- Directed by: Murali Krishna
- Written by: Murali Krishna
- Starring: Arvind Vinod Deepa Chari
- Cinematography: Shree Shankar
- Edited by: Satish Kurasowa
- Music by: Yugendran
- Production company: C J Reddy Enterprises
- Release date: 25 December 2009;
- Country: India
- Language: Tamil

= Balam (2009 film) =

Balam is a 2009 Indian Tamil-language romantic drama film written and directed by Murali Krishna. The film stars Arvind Vinod and Deepa Chari, while Suhasini and Rahman appear in further supporting roles. Featuring music composed by Yugendran, the film was released on 25 December 2009.

==Production==
Director Murali Krishna launched Arvind Vinod, previously a VJ on Sun Music, as the lead actor in the film. Likewise, Deepa Chari, then a model from Mumbai, was cast as the lead actress for her first Tamil venture.

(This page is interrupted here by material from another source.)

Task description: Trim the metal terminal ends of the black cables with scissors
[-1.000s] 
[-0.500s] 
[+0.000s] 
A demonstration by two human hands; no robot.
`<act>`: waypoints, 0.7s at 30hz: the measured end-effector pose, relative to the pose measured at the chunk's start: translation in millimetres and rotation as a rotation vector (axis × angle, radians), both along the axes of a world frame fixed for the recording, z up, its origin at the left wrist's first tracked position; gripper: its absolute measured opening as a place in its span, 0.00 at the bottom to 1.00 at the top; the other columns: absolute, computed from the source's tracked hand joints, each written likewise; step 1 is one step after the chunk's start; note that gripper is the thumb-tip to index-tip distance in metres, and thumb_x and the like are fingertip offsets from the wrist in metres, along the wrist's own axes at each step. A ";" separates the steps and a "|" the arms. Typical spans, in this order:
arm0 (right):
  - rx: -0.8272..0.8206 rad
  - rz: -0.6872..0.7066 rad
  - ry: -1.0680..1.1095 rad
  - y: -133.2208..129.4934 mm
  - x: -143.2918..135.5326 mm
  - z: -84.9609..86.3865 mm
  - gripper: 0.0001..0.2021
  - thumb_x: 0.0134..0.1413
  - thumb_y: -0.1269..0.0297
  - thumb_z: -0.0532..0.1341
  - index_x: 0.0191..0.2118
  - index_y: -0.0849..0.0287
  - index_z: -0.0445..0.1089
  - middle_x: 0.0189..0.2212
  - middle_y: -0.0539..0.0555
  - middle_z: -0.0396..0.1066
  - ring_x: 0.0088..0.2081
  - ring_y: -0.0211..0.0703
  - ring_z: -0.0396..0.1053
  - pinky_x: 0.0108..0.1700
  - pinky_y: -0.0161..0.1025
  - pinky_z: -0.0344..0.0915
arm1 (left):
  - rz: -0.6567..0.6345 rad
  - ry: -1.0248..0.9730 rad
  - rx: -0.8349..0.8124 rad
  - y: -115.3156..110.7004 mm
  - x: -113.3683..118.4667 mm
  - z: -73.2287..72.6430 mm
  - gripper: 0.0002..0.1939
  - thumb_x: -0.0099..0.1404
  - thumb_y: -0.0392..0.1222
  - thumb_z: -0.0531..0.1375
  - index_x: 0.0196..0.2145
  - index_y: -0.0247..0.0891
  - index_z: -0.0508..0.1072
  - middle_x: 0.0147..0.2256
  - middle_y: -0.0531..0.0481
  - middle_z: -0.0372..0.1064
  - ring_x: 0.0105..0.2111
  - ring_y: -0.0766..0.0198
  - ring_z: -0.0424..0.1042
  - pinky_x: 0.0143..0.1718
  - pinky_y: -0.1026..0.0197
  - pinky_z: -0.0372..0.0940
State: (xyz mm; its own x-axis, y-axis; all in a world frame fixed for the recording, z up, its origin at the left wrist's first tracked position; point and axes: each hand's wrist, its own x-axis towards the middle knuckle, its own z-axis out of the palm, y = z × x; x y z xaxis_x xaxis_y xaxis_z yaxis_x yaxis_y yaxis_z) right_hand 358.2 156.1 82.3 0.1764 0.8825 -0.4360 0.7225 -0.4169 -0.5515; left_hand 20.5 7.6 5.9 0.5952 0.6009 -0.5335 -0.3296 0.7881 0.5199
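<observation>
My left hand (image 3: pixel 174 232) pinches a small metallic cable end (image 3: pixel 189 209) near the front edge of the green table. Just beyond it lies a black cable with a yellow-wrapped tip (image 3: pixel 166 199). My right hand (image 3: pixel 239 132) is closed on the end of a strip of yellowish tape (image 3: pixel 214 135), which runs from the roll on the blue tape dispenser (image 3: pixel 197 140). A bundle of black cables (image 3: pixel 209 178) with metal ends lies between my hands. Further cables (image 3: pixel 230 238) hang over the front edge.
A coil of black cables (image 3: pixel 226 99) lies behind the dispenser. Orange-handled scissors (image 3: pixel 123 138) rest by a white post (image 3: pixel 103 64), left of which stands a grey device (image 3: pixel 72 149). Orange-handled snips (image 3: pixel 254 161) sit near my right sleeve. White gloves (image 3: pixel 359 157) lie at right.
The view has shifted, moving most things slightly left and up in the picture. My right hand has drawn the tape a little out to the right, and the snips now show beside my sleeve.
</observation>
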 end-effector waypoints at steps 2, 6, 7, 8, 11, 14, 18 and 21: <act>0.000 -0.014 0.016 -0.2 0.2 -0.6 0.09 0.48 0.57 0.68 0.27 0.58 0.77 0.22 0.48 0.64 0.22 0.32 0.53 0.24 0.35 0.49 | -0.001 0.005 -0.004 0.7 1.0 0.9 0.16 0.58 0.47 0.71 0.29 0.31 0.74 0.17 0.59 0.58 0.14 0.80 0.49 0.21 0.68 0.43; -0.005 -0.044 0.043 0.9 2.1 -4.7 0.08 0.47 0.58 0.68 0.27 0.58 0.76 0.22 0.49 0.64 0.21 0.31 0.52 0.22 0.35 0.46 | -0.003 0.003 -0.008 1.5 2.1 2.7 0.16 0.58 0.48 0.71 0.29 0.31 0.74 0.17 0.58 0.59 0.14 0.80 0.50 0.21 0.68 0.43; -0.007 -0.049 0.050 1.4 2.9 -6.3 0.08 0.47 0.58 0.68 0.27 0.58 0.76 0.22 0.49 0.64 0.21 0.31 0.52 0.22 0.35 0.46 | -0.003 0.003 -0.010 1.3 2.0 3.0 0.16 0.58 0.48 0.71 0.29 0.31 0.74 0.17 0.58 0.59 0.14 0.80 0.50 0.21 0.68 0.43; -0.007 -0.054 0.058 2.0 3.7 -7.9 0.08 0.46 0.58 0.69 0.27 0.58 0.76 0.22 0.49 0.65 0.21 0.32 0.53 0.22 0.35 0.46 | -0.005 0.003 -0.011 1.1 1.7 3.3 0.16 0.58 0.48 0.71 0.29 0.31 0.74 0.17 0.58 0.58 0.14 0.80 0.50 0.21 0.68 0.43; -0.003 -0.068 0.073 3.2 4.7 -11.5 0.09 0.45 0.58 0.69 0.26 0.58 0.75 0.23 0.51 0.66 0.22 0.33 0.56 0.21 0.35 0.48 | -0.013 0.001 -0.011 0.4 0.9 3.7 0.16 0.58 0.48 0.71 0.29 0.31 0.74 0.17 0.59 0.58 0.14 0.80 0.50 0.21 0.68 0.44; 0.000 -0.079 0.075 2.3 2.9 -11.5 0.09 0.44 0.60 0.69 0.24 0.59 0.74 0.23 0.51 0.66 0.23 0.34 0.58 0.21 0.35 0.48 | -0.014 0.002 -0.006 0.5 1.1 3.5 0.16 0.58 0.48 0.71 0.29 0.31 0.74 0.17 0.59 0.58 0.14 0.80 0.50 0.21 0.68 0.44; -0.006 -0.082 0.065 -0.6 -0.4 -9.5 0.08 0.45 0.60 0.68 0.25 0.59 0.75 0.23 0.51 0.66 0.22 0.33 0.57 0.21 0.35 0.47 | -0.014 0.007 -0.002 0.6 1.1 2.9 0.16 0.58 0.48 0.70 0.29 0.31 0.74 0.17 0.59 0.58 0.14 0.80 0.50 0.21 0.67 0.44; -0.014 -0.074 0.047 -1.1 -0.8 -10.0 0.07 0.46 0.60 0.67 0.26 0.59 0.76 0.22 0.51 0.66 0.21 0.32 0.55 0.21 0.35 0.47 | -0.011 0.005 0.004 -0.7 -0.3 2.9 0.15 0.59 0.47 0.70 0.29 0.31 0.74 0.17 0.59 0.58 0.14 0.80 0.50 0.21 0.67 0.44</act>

A song sequence was shot at Ramoji Film City, Hyderabad, in which the director made a cameo.

==Soundtrack==
The soundtrack was composed by Yugendran.
- "Thulukkanam" – Rahul Nambiar
- "Dhigilu Bagulu" – Vishakan, Naveen Madhav
- "Devathaiye" – S. P. Balasubrahmanyam
- "Jingunamani" – Yugendran, Manikka Vinayagam, Prashanthini
- "Kanavula Paathen" – Balram, Harini
- "Devathaiye" – Yugendran, Harini

==Reception==
Pavithra Srinivasan from Rediff.com stated it was "movies like C J Reddy Enterprises' Balam, directed by Muralikrishna, make you realise how a film with an experienced cast can go haywire, thanks to a few silly elements that simply take away the joy of story-telling". She added, "what's even more puzzling is what veteran actors like Rahman and Suhasini are doing in a film where there's no scope to flex even a little finger, let alone acting muscles".